What you need to know:
- What separates one type from the other is the material it has been made from.
- If you are buying cookware for the first time or upgrading, this guide will come in handy.
Besides the living room, there’s nowhere you spend more time in your house than in the kitchen because this is where all the cooking takes place. Talking of cooking, there is a variety of cookware to choose from. What separates one type from the other is the material it has been made from. If you are buying cookware for the first time or upgrading, this guide will come in handy.
1. Aluminium cookware
Most Kenyan homes have cookware, (sufurias) made of aluminium. Compared to the other varieties, though not made to please the eye, aluminium cookware is extremely functional, affordable and durable. It’s also indestructible, hence you will likely hand it down to your children and they to their offspring.
Aluminium responds well to a daily scrub from steel wool and a bar soap. This is how they get their shine — a shine that catches so much light, you can see your reflection on it. Since it’s not made with aesthetics in mind, it does not double up as serving ware, even though it is versatile enough to be used as a baking tin in the oven.When buying aluminium cookware, take note of its weight — the heavier and thicker it is, the longer lasting it will be. Weightier cookware also retains its shape over the years. The thinner, lighter ones react to the elements — changes in temperature, especially — and begin to warp after some years of use.
Price tag: Five piece set (no pans), between Sh3,500 and Sh8,000. A single piece, less than Sh1,000.
2. Stainless steel cookware
Stainless steel cookware is the shiny reflective kind. Polished and fancy. It always looks like it has somewhere to go.
Most of this variety comes with handles. Some lids are made of tempered glass, with a small opening to let out the steam when cooking. Stainless steel is not a good conductor of heat like aluminium. That’s why this cookware is made from a heavy base of aluminium or copper, metals that are efficient conductors of heat.
This variety of cookware is pleasant to the eye, and can, therefore, double up as serveware. It, however, cannot go into the oven.
Stainless steel cookware can last a lifetime, it is manufactured from a combination of metals that makes is durable, hardy and easy to care for. So no steel wool to scrub them please, otherwise it will ruin the surface. Warm water, a gentle dish detergent and a sponge will do.

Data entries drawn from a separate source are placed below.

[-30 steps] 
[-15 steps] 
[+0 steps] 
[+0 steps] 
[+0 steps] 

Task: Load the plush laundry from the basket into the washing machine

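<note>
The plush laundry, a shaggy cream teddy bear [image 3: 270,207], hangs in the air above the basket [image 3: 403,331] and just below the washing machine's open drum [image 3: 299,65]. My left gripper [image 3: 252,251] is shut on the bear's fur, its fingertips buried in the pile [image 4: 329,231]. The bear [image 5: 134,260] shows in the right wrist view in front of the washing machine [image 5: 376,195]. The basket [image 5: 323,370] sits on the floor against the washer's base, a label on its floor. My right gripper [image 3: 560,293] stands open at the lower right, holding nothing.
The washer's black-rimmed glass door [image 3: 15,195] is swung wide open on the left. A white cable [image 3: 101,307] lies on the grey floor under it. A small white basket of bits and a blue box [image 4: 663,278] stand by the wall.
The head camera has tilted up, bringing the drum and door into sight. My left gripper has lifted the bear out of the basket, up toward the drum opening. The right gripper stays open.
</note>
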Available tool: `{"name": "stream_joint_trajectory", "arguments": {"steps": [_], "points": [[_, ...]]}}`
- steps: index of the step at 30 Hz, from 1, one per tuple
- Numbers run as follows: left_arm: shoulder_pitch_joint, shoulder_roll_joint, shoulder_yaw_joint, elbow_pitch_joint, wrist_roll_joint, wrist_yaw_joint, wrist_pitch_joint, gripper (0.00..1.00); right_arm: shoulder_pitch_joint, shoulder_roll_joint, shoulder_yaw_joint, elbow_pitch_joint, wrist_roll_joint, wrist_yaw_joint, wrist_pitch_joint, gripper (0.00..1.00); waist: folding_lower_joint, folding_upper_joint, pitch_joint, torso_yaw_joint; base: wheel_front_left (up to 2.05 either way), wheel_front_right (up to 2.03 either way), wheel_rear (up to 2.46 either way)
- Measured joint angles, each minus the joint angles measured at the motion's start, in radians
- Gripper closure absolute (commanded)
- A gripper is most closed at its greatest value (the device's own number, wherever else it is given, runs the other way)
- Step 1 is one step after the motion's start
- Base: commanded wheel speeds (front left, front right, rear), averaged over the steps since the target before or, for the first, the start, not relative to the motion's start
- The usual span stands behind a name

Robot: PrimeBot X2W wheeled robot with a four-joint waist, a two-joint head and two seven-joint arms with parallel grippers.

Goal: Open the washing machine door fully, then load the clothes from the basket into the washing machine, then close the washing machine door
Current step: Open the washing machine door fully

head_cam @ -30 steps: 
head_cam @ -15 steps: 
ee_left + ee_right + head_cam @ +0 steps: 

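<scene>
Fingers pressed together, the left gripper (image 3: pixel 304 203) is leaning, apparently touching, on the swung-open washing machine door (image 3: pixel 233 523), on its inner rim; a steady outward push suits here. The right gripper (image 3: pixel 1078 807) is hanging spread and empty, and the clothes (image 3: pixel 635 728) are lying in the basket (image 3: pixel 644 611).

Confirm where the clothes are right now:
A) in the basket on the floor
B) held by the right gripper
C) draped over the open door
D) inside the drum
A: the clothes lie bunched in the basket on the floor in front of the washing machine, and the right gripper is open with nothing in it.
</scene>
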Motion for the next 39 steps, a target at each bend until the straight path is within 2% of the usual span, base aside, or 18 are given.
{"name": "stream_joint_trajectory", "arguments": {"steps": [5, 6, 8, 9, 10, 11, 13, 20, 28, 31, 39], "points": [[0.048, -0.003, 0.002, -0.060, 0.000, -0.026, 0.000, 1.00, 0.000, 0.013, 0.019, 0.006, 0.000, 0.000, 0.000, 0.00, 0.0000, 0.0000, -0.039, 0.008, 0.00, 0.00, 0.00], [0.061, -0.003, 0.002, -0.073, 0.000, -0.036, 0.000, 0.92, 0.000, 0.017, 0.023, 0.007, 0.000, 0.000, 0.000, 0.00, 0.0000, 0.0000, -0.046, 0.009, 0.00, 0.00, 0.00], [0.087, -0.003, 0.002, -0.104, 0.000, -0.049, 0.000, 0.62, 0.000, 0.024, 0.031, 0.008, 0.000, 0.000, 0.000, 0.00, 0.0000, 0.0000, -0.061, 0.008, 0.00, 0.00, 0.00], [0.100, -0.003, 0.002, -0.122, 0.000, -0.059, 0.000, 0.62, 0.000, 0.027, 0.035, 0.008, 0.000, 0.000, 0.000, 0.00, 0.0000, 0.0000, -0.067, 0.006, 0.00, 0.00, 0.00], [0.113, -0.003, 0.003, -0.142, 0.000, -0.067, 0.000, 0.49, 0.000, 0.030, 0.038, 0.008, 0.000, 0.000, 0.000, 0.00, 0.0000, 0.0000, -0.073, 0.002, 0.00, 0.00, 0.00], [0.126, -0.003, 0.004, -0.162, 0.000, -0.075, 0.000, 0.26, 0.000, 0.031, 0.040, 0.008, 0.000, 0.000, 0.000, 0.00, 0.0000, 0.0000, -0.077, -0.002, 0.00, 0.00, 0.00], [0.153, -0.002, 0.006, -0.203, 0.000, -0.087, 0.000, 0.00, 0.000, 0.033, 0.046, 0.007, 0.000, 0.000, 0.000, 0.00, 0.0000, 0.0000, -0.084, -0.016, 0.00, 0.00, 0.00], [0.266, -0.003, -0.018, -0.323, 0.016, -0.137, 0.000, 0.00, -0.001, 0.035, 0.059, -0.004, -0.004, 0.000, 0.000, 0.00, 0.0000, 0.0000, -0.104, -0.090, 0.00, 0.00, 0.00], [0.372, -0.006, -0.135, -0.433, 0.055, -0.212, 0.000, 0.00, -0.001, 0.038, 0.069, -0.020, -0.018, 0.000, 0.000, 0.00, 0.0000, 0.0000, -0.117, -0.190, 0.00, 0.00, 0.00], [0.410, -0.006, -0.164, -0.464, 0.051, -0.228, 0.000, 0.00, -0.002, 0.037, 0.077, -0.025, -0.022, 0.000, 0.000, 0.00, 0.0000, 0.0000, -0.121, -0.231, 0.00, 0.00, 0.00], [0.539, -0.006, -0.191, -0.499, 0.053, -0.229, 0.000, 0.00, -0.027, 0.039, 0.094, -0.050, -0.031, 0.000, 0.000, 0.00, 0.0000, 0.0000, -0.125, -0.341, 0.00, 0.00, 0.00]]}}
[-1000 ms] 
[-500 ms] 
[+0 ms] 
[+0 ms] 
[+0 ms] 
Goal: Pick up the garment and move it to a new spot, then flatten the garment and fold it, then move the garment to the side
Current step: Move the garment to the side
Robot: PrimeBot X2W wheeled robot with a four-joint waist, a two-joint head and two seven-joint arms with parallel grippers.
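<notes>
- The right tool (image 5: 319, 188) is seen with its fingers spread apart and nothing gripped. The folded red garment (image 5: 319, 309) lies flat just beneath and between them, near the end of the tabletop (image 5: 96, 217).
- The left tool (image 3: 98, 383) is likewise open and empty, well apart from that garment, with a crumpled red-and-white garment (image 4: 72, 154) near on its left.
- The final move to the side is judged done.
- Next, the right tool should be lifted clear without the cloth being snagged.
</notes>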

The brands that manufacture original stainless steel cookware are based in France, Germany and Italy.
Price tag: Five piece set, between Sh15,000 and Sh25,000. A single piece, around Sh4,000
3. Non-stick cookware with ceramic coating
Non-stick cookware has a black synthetic chemical coating on the inside and ceramic coating on the outside. Some have, instead, an aluminium or enamel porcelain outer coating painted over. Some are coated with ceramic inside and outside.
They all come with plastic handles and a tempered glass lid. What makes this cookware popular is that you need little to no oil when cooking your food, which makes it a better option for cooking. They are also easy to clean — all you need is warm water, gentle dish detergent and a sponge, steelwool and other harsh scrubbers tend to wear the inner non-stick coating thin.
Non-stick cookware is not oven-safe but it transitions well from the kitchen to the dining table as serveware since it’s attractive.
This variety used to be manufactured in Europe but China has since taken on to manufacturing more pocket-friendly brands.
Couple this with its other advantages and it’s the reason why it’s becoming the go-to cookware in Kenya instead of aluminium.
Price tag: Five-piece set (including a pan), between Sh8,000 and Sh15,000. A single piece, around Sh2,500
4. Cast iron cookware
Cast iron cookware is made from iron and steel. They are popular with skillets, but there are also saucepan sets made from this material. Germany, US and France are synonymous with cast iron cookware.
Most of this type of cookware is matte black, but the saucepans also come in a variety of gorgeous screaming colours such as blood red and lime green. It is naturally heavy cookware.
Cast iron requires specialised care. After use, it’s recommended that you wipe the inside dry with a paper towel. Scrap away any stuck food with a food scraper. Only use dish detergent and water if you absolutely have to. Once rinsed, heat it over a fire for a few minutes to evaporate any moisture left. Never soak it in water overnight because it will rust. It’s also advisable to grease the pan with coconut oil or butter before storing it away for the next use.
There are foods that you should avoid cooking with this type of cook ware, mainly acidic foods such as tomatoes, meats braised in wine and omelettes. This is one of the reasons why this cookware is best reserved for the food experts.
Cast iron cookware is hardy, gorgeous cookware, so it readily doubles up as serve ware. It can also go into the oven safely.
Price tag: Five-piece set (including two skillets), between Sh25,000 and Sh35,000. A single piece, around Sh7,500
5. Sets and dimensions
It is advisable that you save up money and buy matching sets with lids instead of individual pieces with mismatched lids. It makes more functional and economic sense.
Sets usually come with about five to nine pieces of varying dimensions (from 18cm to 26cm/7 inches to 10 inches). Ensure that this set has one shallow and one deep frying pan. Note that you are more likely to get pans from a larger-piece set.